Disclaimer:I would love to own animorphs...but I don't :(
Author's Notes: Growing up, I was an Animorphs addict. I loved the series and the characters, and I think reading them at such a young age really helped shape my ideas of right and wrong and good and evil. Looking back on the series, it struck me as terribly unfair that our Animorphs could make all the right decisions at such a young age and not get rewarded for it. So I wrote this fic ;) Also, (though this is NOT an alternate universe fic) I've been studying the idea of parallel universes and multiple realities in physics, and I really found them incredibly interesting, especially the idea that every decision we make creates another reality, so I thought that might be fun to explore. Anyway, I hope the story at least helps anyone else who believes those who do good things should have good things happen to them feel a little better :)
Just Kids
For all the good guys still fighting out there (even the everyday ones)
We were just kids.
The gravity of that statement seemed to slip past us every now and again, most likely because while we had been kids, we weren't kids anymore. No--kids didn't live through what we lived through; kids didn't see what we had seen. We had just been kids…and despite what our parents might think, what the world might think, despite birthdays and age and everything else…we weren't kids anymore.
It's been no secret that we've always wondered "what if." Time and time again we were faced with the decision to keep going. Yeerk, Ellimist, Crayak…Marco, they had all asked us to turn back. We had all wanted to turn back at one point or another. There was no shame in longing for the kind of simple childhood so many others took for granted. Everyone had tempted us to give up, but we had been brave, we had been strong, we had thought we could make a difference.

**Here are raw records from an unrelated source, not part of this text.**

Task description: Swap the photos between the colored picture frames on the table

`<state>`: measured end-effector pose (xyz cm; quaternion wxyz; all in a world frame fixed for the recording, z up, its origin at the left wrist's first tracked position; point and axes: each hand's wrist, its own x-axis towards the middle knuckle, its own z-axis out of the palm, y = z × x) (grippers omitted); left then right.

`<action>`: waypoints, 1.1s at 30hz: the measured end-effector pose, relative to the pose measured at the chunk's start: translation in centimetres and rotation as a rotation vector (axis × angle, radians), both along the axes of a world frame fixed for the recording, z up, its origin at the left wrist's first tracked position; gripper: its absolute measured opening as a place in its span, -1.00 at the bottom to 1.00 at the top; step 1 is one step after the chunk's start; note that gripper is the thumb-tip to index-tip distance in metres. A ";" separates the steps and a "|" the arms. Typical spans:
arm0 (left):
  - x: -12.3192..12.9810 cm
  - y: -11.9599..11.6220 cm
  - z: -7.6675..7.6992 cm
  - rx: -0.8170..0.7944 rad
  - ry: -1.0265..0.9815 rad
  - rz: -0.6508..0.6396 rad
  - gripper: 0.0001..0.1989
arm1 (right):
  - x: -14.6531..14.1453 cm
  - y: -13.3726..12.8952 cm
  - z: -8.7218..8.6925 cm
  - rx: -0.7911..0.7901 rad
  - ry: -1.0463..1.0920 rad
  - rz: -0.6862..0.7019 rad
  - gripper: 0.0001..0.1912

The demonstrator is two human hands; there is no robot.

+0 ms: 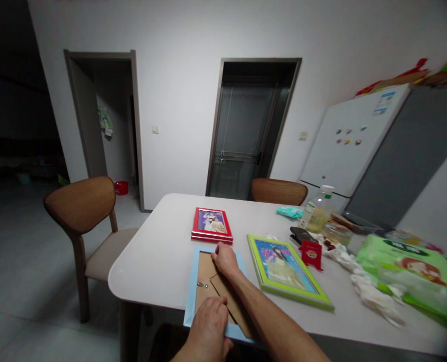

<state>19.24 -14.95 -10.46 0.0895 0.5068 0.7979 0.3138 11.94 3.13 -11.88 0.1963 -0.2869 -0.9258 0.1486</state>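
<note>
A light blue picture frame (191,291) lies face down at the table's near edge, its brown backing board (204,269) and folded stand showing. My left hand (211,319) is closed around the near side of this frame, with the thumb partly under the edge. At the far side, my right hand (225,259) has its fingers bent and pressed together where the backing meets the rim; what the fingertips pinch is hidden. Just beyond lies a stack of red picture frames (213,225), the top one face up. A green picture frame (286,269) rests face up on the right.
On the table's right are a red card (311,255), a dark phone-like object (302,235), a bottle (317,208), a glass jar (337,234), crumpled tissue (374,294) and a green pack (408,269). Wooden chairs stand left (82,206) and behind (278,191) the table.
</note>
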 end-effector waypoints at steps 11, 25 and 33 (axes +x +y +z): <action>-0.7 -0.4 0.4 -0.036 0.016 -0.037 -0.49 | 3.0 2.4 2.1 -0.086 0.093 0.121 -0.79; 0.5 0.1 1.0 -0.129 0.080 -0.130 -0.58 | 2.3 1.0 0.7 -0.036 0.024 0.096 -0.88; 0.7 0.0 0.9 -0.249 0.072 -0.091 -0.45 | 3.2 0.6 -0.4 -0.013 0.065 0.154 -0.81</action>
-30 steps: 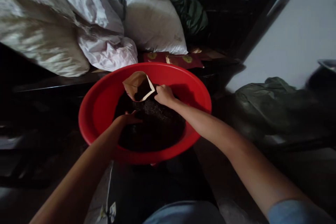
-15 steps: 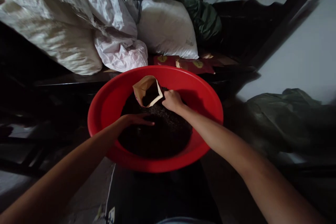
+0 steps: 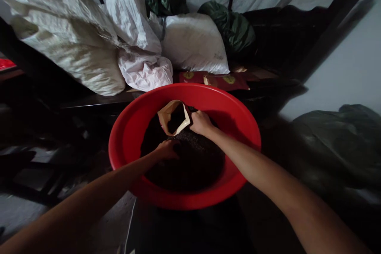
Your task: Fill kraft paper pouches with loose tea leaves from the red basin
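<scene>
A wide red plastic basin (image 3: 127, 143) holds a heap of dark, fine loose material (image 3: 196, 162), perhaps dried tea leaves. In its far part a paper bag (image 3: 181, 127) with a tan inside stands tilted, its mouth open towards me, with dark material visible within. My right hand (image 3: 201, 122) is closed at the bag's right edge, gripping it. Just below the bag mouth, my left hand (image 3: 167, 149) reaches into the heap, thumb and fingers curved and apart. Its fingertips are partly lost in the dark material, so whether it has picked any up is unclear.
Behind the basin, a dark bench (image 3: 89, 101) carries large white sacks (image 3: 196, 43), a pinkish-white bag (image 3: 145, 71) and flat red packets (image 3: 228, 81). Green sacking (image 3: 230, 27) lies at the back, with a greenish bundle (image 3: 339, 143) on the right.
My left hand has moved right and closer under the bag mouth, its stretched fingers now curved into the heap. My right hand stays on the bag. The whole view has shifted slightly.
</scene>
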A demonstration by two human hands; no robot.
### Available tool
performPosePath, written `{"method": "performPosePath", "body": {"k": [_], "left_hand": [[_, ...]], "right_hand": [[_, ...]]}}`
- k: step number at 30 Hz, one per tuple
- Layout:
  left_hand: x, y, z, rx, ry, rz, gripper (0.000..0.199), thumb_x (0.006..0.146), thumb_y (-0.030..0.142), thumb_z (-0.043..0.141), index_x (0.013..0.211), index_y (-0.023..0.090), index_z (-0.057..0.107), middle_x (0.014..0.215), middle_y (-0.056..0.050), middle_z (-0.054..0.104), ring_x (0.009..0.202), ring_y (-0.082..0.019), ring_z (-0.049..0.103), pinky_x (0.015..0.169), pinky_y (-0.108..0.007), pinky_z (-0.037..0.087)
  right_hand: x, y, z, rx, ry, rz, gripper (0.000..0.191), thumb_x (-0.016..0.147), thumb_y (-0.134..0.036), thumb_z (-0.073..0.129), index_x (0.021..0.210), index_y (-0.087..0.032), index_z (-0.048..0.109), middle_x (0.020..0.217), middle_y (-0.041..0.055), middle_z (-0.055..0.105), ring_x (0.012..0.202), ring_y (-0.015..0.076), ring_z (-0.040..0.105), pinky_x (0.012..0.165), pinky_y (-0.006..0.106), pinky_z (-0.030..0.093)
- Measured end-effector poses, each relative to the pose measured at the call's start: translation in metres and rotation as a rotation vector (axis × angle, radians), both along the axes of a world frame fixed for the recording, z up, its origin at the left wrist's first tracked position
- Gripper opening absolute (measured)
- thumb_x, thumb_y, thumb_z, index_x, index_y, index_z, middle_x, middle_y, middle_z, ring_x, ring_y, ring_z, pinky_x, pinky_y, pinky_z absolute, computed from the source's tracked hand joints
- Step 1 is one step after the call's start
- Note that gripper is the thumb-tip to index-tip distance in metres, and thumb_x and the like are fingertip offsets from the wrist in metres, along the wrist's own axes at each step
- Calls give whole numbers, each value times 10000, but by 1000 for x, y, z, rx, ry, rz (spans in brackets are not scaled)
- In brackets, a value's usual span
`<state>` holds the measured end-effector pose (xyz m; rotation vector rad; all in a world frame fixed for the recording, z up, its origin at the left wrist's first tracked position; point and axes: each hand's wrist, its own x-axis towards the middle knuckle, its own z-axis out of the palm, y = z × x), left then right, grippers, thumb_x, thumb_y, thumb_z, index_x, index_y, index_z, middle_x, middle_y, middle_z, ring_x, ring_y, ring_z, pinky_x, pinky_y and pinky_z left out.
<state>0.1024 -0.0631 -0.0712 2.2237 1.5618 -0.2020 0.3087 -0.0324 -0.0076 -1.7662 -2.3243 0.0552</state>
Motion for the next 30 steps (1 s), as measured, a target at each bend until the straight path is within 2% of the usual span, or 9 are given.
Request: {"method": "performPosePath", "body": {"k": [4, 7, 11, 14, 18, 20, 23, 26, 30], "left_hand": [[0, -8, 16, 16, 39, -39, 743, 702, 270, 872, 1415, 300, 664, 1448, -70, 664, 1321, -310, 656, 1091, -369, 554], [-9, -14, 36, 17, 53, -130, 720, 678, 198, 858, 1371, 311, 696, 1415, -59, 673, 1311, -322, 654, 1111, -387, 533], [-28, -27, 80, 48, 73, -286, 769, 638, 150, 837, 1363, 364, 689, 1463, -46, 601, 1251, -327, 667, 1057, -395, 552], [-34, -33, 121, 116, 72, -406, 682, 667, 172, 806, 1310, 376, 708, 1439, -50, 565, 1122, -296, 694, 948, -394, 581], [-15, -8, 158, 377, -17, -443, 577, 697, 284, 836, 1259, 361, 727, 1412, -56, 582, 1164, -302, 667, 971, -381, 566], [3, 17, 161, 478, -48, -508, 529, 759, 317, 811, 1280, 336, 726, 1457, -64, 563, 1250, -311, 633, 1073, -400, 534], [27, 52, 152, 471, 117, -579, 626, 699, 240, 840, 1316, 260, 737, 1379, -119, 627, 1331, -370, 587, 1187, -461, 464], [39, 73, 138, 491, 210, -558, 538, 764, 203, 759, 1301, 219, 752, 1386, -131, 663, 1327, -367, 610, 1231, -472, 418], [37, 89, 122, 470, 169, -490, 540, 826, 130, 647, 1356, 198, 721, 1476, -148, 631, 1375, -379, 593, 1222, -481, 421]], "right_hand": [[1, 0, 0, 6, 0, -7, 275, 902, -207, 635, 1082, -106, 818, 1043, 220, 803, 990, 330, 782, 857, 357, 587], [0, -1, -2, 10, 8, -2, 269, 893, -216, 652, 1078, -113, 817, 1041, 206, 807, 988, 319, 783, 844, 336, 584], [2, 2, -2, 5, 32, -5, 276, 908, -232, 645, 1095, -110, 808, 1048, 211, 804, 986, 323, 780, 821, 338, 576], [7, 7, -1, -5, 50, 9, 279, 923, -254, 644, 1112, -119, 798, 1065, 208, 802, 991, 317, 778, 819, 333, 563], [13, 14, 0, -15, 74, 93, 299, 982, -346, 615, 1172, -194, 788, 1110, 148, 811, 1026, 296, 771, 846, 322, 543], [13, 15, 0, -3, 88, 113, 315, 990, -325, 605, 1241, -225, 767, 1172, 127, 804, 1076, 294, 760, 876, 321, 533], [14, 13, -1, -8, 92, 78, 304, 936, -211, 634, 1201, -173, 778, 1149, 165, 802, 1074, 294, 758, 870, 306, 525], [17, 10, -1, -15, 104, 38, 282, 923, -195, 636, 1162, -151, 779, 1096, 178, 805, 1035, 289, 763, 827, 297, 521], [21, 10, 0, 22, 156, 23, 248, 962, -269, 634, 1147, -167, 763, 1117, 153, 804, 1048, 276, 758, 822, 295, 507]]}}
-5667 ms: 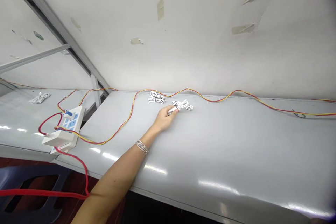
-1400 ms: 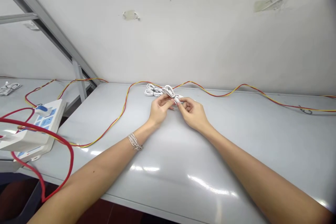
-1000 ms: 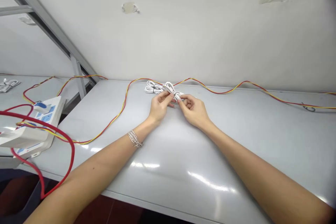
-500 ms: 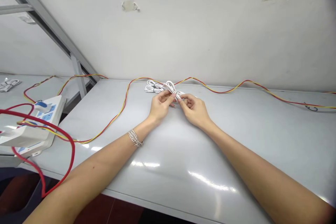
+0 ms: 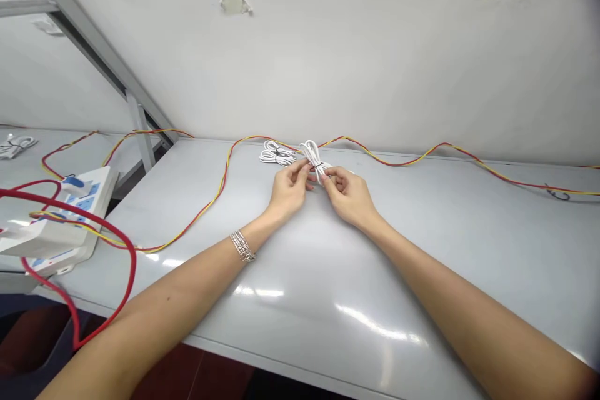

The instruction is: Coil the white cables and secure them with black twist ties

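Observation:
A bundle of white cable [image 5: 313, 153], folded into loops and bound at its middle by a thin dark tie [image 5: 319, 165], is held up over the table. Thumb and fingers of my right hand [image 5: 345, 195] pinch its lower end. Just left of the bundle, my left hand [image 5: 288, 190] has thumb and forefinger closed together close to the tie; whatever lies between them is too small to make out. Behind my left fingers a second tied bundle of white cable [image 5: 276, 154] lies on the table.
A twisted red and yellow wire [image 5: 225, 169] runs along the back of the grey table [image 5: 300, 300], by the wall. At the left, a power strip [image 5: 96, 190] carries plugs, and a thick red cord [image 5: 134, 269] loops near my left forearm. Another white cable bundle [image 5: 16, 147] lies farther left.
The held bundle has tilted more upright, its loops shifting slightly right. My left thumb has drawn a little away from the cable, while my right hand keeps its pinch.

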Motion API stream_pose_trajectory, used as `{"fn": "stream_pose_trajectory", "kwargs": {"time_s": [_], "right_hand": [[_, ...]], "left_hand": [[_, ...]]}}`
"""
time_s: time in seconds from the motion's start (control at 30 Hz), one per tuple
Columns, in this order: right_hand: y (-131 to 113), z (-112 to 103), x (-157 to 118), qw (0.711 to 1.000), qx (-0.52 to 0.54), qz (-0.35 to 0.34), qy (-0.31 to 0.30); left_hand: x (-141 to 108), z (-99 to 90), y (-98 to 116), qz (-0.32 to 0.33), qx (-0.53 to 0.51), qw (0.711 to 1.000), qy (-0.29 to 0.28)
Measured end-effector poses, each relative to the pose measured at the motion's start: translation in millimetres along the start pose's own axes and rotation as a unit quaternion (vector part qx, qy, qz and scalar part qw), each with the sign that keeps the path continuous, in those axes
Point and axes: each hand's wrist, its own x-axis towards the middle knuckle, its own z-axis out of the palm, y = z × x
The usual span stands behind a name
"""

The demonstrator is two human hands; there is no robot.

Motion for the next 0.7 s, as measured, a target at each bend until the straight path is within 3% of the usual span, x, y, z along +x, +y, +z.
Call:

I saw my own friends die. Time and time again I'd thought I'd seen an end of the only people I had ever cared about. Yet somewhere, in the deepest crevice I had, hidden so far back that not even reality could touch it, I kept hope. Maybe it was the Andalite part of me…or the human part…or maybe even the child in me that had been shoved away and thoroughly forgotten. Whatever it was, despite all the years and years of horrible shit my life threw at me, somewhere deep, deep down, I believed that good would win out in the end.
Until Rachel died.
It didn't happen straight away. Even when the strongest person I had ever known was gone, hope held on just a little longer. I thought maybe this time would be like all the others, and Rachel would suddenly appear beside me, crack some joke, and I would be unable to stop myself from throwing my arms around her and kissing her as fiercely as I could, promising myself over and over that I would learn to appreciate what I had.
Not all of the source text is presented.